• Work instruction: Quote every line below exactly and skip any picture.

• Dataset section:
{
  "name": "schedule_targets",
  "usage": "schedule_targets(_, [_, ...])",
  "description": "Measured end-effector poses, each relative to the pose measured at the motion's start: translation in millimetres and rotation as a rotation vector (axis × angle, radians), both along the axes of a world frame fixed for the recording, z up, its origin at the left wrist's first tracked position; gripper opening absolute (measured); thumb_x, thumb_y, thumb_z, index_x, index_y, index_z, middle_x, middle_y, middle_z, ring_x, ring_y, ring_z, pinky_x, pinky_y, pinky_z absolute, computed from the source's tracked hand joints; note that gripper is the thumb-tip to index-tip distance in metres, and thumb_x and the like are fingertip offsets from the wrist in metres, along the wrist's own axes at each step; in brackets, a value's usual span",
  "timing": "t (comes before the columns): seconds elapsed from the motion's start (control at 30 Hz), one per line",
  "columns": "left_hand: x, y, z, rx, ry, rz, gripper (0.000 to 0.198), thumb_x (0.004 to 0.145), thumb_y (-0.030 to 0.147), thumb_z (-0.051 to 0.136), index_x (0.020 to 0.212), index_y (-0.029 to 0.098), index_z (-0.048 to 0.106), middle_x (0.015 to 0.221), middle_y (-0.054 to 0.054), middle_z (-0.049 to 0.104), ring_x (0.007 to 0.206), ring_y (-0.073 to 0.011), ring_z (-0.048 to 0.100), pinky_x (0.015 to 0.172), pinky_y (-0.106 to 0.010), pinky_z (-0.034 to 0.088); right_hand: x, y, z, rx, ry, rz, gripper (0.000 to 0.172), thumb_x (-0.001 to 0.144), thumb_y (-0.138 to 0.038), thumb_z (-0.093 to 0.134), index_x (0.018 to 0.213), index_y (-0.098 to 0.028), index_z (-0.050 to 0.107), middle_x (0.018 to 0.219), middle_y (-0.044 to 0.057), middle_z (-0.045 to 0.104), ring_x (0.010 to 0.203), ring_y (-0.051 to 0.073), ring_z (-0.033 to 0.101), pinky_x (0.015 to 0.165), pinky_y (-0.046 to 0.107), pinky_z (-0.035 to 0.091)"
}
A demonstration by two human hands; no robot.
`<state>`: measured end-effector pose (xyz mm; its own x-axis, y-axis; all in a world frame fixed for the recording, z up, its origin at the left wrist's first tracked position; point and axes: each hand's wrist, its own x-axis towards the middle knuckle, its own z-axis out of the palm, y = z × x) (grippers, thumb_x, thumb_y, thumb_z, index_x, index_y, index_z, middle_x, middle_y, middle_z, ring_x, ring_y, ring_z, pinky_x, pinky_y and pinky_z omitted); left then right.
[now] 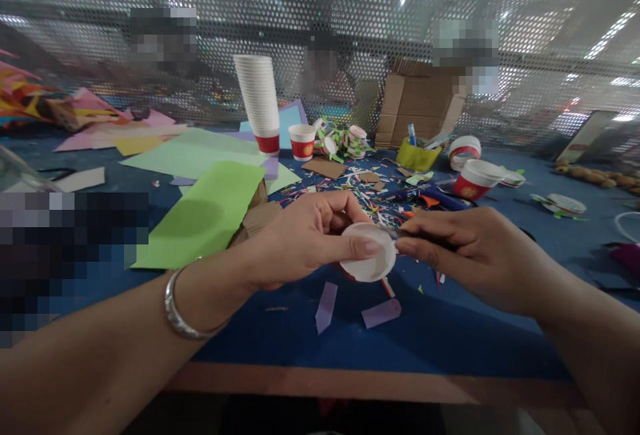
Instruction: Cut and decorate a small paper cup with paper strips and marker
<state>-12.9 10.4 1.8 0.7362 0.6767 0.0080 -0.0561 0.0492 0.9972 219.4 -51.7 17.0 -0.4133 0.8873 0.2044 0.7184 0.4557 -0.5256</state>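
In my left hand (320,235) is the cut-down bottom of a paper cup (373,265), thumb inside its white round base and fingers curled behind. My right hand (460,248) pinches a thin dark tool (393,230) whose tip touches the cup bottom's right rim; most of it is hidden in my fingers, so its kind is unclear. Below the hands, two purple paper strips, one pointed (327,307) and one rounded (381,314), lie on the blue table. A narrow red-and-white paper sliver (388,287) shows just under the cup bottom.
Behind my hands lie many paper scraps (350,178) and a blue-handled tool (443,196). A tall cup stack (257,98), a single cup (302,142), a tilted cup (475,180) and a yellow holder (419,155) stand farther back. Green paper (200,215) lies left.
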Motion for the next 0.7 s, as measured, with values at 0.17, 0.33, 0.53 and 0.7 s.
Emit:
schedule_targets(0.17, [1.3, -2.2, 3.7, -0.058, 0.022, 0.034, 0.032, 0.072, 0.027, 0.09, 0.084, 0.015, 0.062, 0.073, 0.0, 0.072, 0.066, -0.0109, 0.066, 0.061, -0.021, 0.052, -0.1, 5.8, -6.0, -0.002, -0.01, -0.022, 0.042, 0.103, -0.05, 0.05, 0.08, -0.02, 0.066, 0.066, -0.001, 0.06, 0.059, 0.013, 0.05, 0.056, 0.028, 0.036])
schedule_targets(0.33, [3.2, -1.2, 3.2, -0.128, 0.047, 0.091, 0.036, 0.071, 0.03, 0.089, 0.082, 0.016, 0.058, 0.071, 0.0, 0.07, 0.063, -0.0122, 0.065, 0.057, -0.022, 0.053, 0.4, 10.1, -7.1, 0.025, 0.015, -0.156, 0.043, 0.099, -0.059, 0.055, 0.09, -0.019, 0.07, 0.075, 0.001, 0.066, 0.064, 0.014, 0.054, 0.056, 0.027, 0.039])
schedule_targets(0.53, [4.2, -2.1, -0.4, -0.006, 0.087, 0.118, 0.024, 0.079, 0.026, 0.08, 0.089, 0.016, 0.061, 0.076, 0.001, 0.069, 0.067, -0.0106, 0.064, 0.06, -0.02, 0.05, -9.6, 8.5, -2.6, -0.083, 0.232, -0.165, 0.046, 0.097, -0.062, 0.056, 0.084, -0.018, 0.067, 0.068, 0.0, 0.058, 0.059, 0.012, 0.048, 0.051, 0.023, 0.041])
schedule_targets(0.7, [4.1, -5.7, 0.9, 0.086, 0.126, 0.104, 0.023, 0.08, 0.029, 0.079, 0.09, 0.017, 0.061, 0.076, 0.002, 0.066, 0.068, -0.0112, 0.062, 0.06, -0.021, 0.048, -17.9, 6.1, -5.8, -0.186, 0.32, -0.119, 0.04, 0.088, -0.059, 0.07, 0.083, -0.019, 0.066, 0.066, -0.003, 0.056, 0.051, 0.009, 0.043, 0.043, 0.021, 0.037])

• Reply to the task:
{
  "name": "schedule_targets",
  "usage": "schedule_targets(_, [_, ...])",
  "description": "Measured end-effector poses, each relative to the pose measured at the motion's start: translation in millimetres and rotation as a rotation vector (axis × angle, radians), both along the axes of a world frame fixed for the recording, z up, its origin at the left wrist's first tracked position; gripper opening absolute (measured); thumb_x, thumb_y, thumb_z, index_x, index_y, index_z, middle_x, middle_y, middle_z, ring_x, ring_y, ring_z, pinky_x, pinky_y, pinky_z absolute, computed from the source's tracked hand joints; note that gripper is the thumb-tip to index-tip distance in metres, and thumb_x and the like are fingertip offsets from the wrist in metres, along the wrist's own axes at each step; in brackets, a value's usual span",
  "timing": "t (comes before the columns): seconds elapsed from the motion's start (control at 30 Hz), one per line",
  "columns": "left_hand: x, y, z, rx, ry, rz, gripper (0.000 to 0.198), thumb_x (0.004 to 0.145), thumb_y (-0.030 to 0.147), thumb_z (-0.051 to 0.136), index_x (0.020 to 0.212), index_y (-0.029 to 0.098), index_z (-0.048 to 0.106), middle_x (0.015 to 0.221), middle_y (-0.054 to 0.054), middle_z (-0.049 to 0.104), ring_x (0.007 to 0.206), ring_y (-0.073 to 0.011), ring_z (-0.048 to 0.100), pinky_x (0.015 to 0.172), pinky_y (-0.106 to 0.010), pinky_z (-0.034 to 0.088); right_hand: x, y, z, rx, ry, rz, gripper (0.000 to 0.172), thumb_x (-0.001 to 0.144), thumb_y (-0.138 to 0.038), thumb_z (-0.093 to 0.134), index_x (0.018 to 0.213), index_y (-0.098 to 0.028), index_z (-0.050 to 0.107), middle_x (0.018 to 0.219), middle_y (-0.044 to 0.057), middle_z (-0.045 to 0.104), ring_x (0.010 to 0.203), ring_y (-0.051 to 0.073), ring_z (-0.033 to 0.101), pinky_x (0.015 to 0.165), pinky_y (-0.046 to 0.107), pinky_z (-0.035 to 0.091)"
}
A demonstration by two human hands; no robot.
`<state>`: measured end-effector pose (xyz mm; its own x-axis, y-axis; all in a world frame fixed for the recording, z up, its origin at the left wrist's first tracked position; point and axes: each hand's wrist, its own x-axis towards the middle knuckle, its own z-axis out of the palm, y = z × x) (grippers, thumb_x, thumb_y, thumb_z, index_x, index_y, index_z, middle_x, middle_y, middle_z, ring_x, ring_y, ring_z, pinky_x, pinky_y and pinky_z omitted); left then right.
[now] 
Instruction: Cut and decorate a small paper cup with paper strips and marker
<state>-12.9 10.4 1.8 0.7362 0.6767 0.0080 -0.0561 0.0492 0.9972 219.4 -51.7 17.0 -0.4133 0.8873 0.2044 0.7184 0.4557 -0.5256</state>
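In my left hand (320,235) is the cut-down bottom of a paper cup (373,265), thumb inside its white round base and fingers curled behind. My right hand (460,248) pinches a thin dark tool (393,230) whose tip touches the cup bottom's right rim; most of it is hidden in my fingers, so its kind is unclear. Below the hands, two purple paper strips, one pointed (327,307) and one rounded (381,314), lie on the blue table. A narrow red-and-white paper sliver (388,287) shows just under the cup bottom.
Behind my hands lie many paper scraps (350,178) and a blue-handled tool (443,196). A tall cup stack (257,98), a single cup (302,142), a tilted cup (475,180) and a yellow holder (419,155) stand farther back. Green paper (200,215) lies left.
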Motion for the next 0.7 s, as measured, with values at 0.17, 0.33, 0.53 and 0.7 s.
Emit:
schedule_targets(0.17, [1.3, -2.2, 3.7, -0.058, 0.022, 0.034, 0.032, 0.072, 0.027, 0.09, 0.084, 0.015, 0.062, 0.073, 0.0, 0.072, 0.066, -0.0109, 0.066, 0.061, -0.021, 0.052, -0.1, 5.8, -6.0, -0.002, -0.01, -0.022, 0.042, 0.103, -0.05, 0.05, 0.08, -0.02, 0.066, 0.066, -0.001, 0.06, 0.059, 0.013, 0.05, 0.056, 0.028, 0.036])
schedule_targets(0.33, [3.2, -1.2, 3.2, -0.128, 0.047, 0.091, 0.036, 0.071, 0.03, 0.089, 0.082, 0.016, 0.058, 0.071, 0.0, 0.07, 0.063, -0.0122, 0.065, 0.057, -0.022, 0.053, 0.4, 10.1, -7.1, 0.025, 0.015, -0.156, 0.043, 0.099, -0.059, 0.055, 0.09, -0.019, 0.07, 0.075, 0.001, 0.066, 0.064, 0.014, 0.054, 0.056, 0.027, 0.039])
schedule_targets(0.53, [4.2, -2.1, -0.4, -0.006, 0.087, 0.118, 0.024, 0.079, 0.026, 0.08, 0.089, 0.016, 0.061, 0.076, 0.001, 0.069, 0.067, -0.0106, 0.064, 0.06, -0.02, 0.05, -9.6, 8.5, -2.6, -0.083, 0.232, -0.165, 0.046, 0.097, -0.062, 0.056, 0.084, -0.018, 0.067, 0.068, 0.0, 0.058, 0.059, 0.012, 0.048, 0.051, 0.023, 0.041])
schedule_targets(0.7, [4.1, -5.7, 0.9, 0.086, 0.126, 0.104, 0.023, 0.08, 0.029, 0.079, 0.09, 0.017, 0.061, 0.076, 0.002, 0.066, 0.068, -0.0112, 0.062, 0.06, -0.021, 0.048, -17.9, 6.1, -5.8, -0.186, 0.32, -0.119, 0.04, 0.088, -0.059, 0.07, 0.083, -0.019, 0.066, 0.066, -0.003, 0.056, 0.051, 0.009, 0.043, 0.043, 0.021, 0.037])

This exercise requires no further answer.